I have a routine which reads a stream file byte by byte looking for
record start and end delimiters. I have implemented my own buffering.
Now I'm looking at trying to separate the buffered reading from the
actual parsing so that I can handle records without start delimiters, as
well as delimiters of arbitrary length.

I presume this is using the Unix APIs open, read, close?

It should be relatively easy to modify my current buffering code to work
with different delimiters, but I wonder if I'd be better off just using
the _C_IFS_(fopen,fclose,fread) functions.

These functions automatically perform buffering for you (which is probably why you're asking about them). You can set the buffering to fully-buffered, line-buffered, or no buffering.

Note that line-buffering only works on new-line and not an arbitrary end-of-line delimiter.

One can presume these APIs will perform faster than the Unix APIs due to the buffering but whether they're faster than your own buffering routines can only be answered by empirical testing.
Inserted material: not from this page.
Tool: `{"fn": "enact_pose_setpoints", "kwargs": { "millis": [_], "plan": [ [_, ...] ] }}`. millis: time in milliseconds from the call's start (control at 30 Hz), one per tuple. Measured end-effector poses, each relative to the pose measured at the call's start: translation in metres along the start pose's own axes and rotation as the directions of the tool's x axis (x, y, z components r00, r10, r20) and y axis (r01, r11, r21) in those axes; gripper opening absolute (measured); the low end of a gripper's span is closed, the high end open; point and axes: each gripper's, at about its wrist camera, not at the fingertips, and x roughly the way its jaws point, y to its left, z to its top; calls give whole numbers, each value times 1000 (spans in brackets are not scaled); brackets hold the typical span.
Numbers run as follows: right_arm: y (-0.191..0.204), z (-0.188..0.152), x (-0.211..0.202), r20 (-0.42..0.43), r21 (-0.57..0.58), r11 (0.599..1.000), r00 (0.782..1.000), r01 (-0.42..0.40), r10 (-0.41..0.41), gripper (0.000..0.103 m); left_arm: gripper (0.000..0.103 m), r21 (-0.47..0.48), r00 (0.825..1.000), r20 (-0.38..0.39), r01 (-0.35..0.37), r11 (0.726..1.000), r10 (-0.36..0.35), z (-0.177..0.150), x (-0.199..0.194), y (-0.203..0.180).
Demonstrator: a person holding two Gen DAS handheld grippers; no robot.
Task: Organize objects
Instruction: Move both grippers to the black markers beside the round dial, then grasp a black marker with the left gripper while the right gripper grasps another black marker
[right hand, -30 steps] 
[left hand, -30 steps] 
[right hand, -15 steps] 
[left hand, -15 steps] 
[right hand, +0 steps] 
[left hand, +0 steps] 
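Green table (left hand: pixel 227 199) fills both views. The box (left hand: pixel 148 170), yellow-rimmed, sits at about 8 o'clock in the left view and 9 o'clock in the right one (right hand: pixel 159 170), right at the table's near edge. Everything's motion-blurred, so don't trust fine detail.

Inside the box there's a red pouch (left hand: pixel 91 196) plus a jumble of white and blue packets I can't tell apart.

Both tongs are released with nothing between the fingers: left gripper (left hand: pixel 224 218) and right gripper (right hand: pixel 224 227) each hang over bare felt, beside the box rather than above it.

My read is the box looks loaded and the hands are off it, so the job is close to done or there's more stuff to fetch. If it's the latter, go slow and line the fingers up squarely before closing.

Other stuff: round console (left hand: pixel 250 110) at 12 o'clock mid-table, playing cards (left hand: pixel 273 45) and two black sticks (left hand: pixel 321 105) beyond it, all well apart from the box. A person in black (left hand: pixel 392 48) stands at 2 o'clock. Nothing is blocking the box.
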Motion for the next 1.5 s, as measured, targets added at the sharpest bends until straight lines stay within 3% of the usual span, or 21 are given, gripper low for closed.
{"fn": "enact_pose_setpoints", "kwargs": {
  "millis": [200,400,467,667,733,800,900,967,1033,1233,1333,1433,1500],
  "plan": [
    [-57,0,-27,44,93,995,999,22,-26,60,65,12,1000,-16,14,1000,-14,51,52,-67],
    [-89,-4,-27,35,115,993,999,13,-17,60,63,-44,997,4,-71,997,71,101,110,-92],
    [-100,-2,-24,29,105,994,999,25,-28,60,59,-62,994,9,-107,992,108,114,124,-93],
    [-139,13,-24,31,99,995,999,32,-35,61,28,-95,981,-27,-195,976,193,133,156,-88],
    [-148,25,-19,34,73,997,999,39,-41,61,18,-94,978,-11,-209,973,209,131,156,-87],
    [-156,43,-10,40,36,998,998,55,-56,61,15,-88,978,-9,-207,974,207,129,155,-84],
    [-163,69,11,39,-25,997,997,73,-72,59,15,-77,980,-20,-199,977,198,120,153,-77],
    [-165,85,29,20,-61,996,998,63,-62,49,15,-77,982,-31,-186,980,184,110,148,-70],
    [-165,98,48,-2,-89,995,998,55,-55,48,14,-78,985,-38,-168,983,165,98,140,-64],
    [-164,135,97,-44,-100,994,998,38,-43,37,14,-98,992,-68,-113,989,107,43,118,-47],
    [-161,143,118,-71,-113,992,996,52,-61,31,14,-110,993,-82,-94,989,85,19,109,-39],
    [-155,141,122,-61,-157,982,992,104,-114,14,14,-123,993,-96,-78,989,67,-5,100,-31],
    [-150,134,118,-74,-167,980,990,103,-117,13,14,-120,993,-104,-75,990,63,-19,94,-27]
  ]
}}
What would you choose and why?


Depends entirely on my needs, I've used open to get more control than fopen provides, then used fdopen to associate a stream with the file descriptor, then used the fxxxx functions to get the OS to buffer for me.

Other times I do my own buffering--especially with socket data.

Whether you do your own buffering or use the OS buffering you'll still have to deal with incomplete data where you have part of the desired data in the buffer but the buffer is full. Dealing with this situation may be easier when you control the buffering.

Regards,
Simon Coulter.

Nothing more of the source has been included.